Question

A circle is inscribed in an equilateral triangle with side lengths 6 unit. Another circle is drawn inside the triangle (but outside the first circle), tangent to the first circle and two of the sides of the triangle. The radius of the smaller circle is:

• A. $\frac{1}{\sqrt{3}}$
• B. 2/3
• C. 1/2
• D. 1

Answer 1

Answer: (A)

$\frac{1}{\sqrt{3}}$

Answer 2

1. Properties of the Equilateral Triangle:

   • Side length $a = 6$.
   • Height $h = \frac{\sqrt{3}}{2}a = \frac{\sqrt{3}}{2}(6) = 3\sqrt{3}$.

2. Properties of the Inscribed Circle (First Circle):

   • The center $O_1$ of the inscribed circle is the incenter, which is also the centroid of the equilateral triangle.
   • The radius of the inscribed circle (inradius) is $r_1 = \frac{1}{3}h = \frac{1}{3}(3\sqrt{3}) = \sqrt{3}$.
   • The distance from any vertex (say $A$) to the incenter $O_1$ is $AO_1 = \frac{2}{3}h = \frac{2}{3}(3\sqrt{3}) = 2\sqrt{3}$.

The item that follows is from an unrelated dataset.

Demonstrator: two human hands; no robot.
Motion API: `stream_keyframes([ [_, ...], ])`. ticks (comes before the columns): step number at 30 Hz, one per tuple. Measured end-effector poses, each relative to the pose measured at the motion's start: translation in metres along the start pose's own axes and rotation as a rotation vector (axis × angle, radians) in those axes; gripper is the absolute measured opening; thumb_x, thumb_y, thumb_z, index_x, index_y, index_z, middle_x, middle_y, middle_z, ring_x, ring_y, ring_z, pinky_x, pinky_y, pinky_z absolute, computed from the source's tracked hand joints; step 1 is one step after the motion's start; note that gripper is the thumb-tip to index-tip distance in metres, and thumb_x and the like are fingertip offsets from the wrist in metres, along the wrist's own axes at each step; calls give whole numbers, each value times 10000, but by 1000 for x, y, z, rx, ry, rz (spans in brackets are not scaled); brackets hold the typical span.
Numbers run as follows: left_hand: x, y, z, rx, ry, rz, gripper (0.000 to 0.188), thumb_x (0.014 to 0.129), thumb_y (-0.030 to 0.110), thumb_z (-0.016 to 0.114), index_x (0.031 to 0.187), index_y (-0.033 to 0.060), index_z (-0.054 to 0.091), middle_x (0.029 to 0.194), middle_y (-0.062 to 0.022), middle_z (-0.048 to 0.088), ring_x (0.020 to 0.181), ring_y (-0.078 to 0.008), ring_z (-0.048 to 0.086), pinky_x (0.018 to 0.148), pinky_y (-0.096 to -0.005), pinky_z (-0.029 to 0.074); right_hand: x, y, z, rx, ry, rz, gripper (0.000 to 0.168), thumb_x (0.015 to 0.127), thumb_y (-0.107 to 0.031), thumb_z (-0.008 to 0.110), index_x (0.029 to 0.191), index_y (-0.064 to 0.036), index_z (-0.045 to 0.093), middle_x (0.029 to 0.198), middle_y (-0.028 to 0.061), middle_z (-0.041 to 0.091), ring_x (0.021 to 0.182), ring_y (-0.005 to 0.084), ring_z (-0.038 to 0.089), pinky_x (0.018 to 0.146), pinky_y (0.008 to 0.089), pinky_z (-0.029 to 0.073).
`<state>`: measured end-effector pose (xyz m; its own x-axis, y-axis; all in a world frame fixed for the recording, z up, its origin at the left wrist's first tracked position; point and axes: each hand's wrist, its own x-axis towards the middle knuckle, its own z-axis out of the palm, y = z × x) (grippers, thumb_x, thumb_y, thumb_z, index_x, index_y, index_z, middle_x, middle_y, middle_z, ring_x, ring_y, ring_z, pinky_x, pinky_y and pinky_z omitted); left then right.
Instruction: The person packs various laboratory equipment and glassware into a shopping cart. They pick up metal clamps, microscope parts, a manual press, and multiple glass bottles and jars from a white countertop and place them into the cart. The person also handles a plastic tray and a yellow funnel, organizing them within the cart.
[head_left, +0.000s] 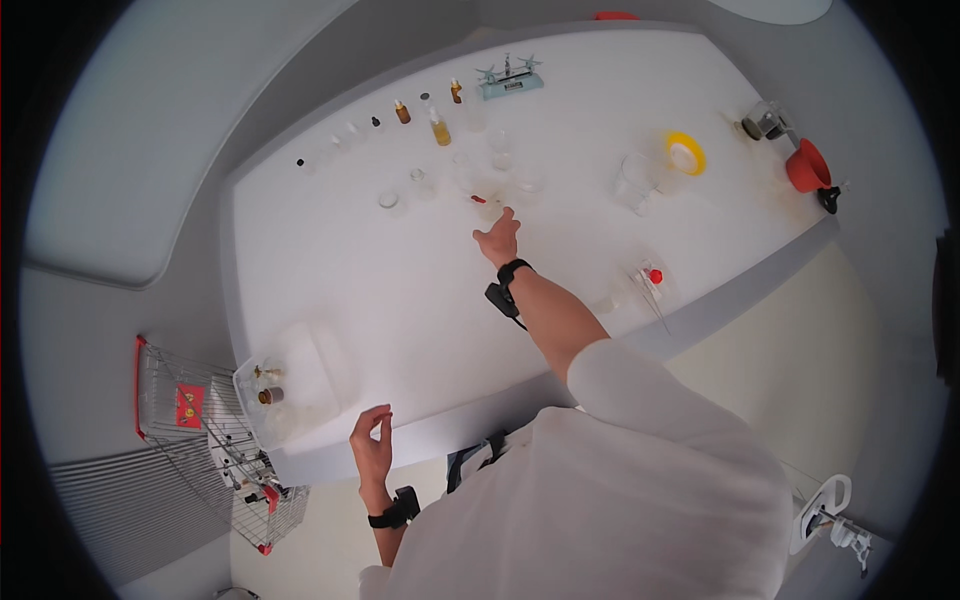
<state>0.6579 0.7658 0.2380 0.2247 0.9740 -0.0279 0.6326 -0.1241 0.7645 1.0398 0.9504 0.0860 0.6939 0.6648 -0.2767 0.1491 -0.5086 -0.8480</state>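
My right hand (499, 238) reaches over the white table (420, 300) with thumb and fingers spread. Its fingertips are at the near side of a clear vessel (491, 208), which has a small red item (478, 199) at its left side; whether they touch cannot be told. Left of this vessel are a small clear jar (418, 175) and a round clear dish (388, 199). My left hand (371, 448) is at the table's front edge, its thumb and fingers curved with their tips near each other. Nothing shows in it. A clear plastic bin (330, 367) lies beyond it to the left.
Amber dropper bottles (403, 112), a bottle of yellow liquid (440, 133) and a pale-blue balance scale (511, 84) line the back. Rightward are a clear beaker (636, 184), a yellow-rimmed dish (697, 156) and a red cup (808, 166). A wire shopping cart (202, 420) stands left.
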Motion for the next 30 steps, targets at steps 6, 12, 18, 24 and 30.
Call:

3. Properties of the Smaller Circle (Second Circle):

   • Let its radius be $r_2$ and its center be $O_2$.
   • The circle is tangent to two sides of the triangle. Let these sides be $AB$ and $AC$.
   • The center $O_2$ must lie on the angle bisector of the angle between these two sides, which is the angle bisector of $\angle A$. In an equilateral triangle, this is also the altitude from $A$.
   • Consider the right-angled triangle formed by vertex $A$, center $O_2$, and the point of tangency $P$ on side $AB$. The angle $\angle O_2AP = \frac{1}{2}\angle BAC = \frac{1}{2}(60^\circ) = 30^\circ$.
   • In $\triangle APO_2$, $\sin(30^\circ) = \frac{O_2P}{AO_2} = \frac{r_2}{AO_2}$.
   • Therefore, the distance from vertex $A$ to the center $O_2$ is $AO_2 = \frac{r_2}{\sin(30^\circ)} = \frac{r_2}{1/2} = 2r_2$.

4. Tangency Condition:

   • The two circles are tangent to each other. Since the smaller circle is "outside the first circle" and in a corner, they are tangent externally.
   • The distance between their centers is $O_1O_2 = r_1 + r_2 = \sqrt{3} + r_2$.
   • Both $O_1$ and $O_2$ lie on the altitude from $A$. Since the smaller circle is in the corner near $A$, $O_2$ is closer to $A$ than $O_1$.
   • Thus, the points are collinear in the order $A, O_2, O_1$. The distances add up: $AO_1 = AO_2 + O_1O_2$.

5. Solving for $r_2$:

   • Substitute the expressions for $AO_1$, $AO_2$, and $O_1O_2$ into the equation: $2\sqrt{3} = 2r_2 + (\sqrt{3} + r_2)$
   • Simplify the equation: $2\sqrt{3} = 3r_2 + \sqrt{3}$
   • Isolate $r_2$: $3r_2 = 2\sqrt{3} - \sqrt{3}$ $3r_2 = \sqrt{3}$ $r_2 = \frac{\sqrt{3}}{3} = \frac{1}{\sqrt{3}}$.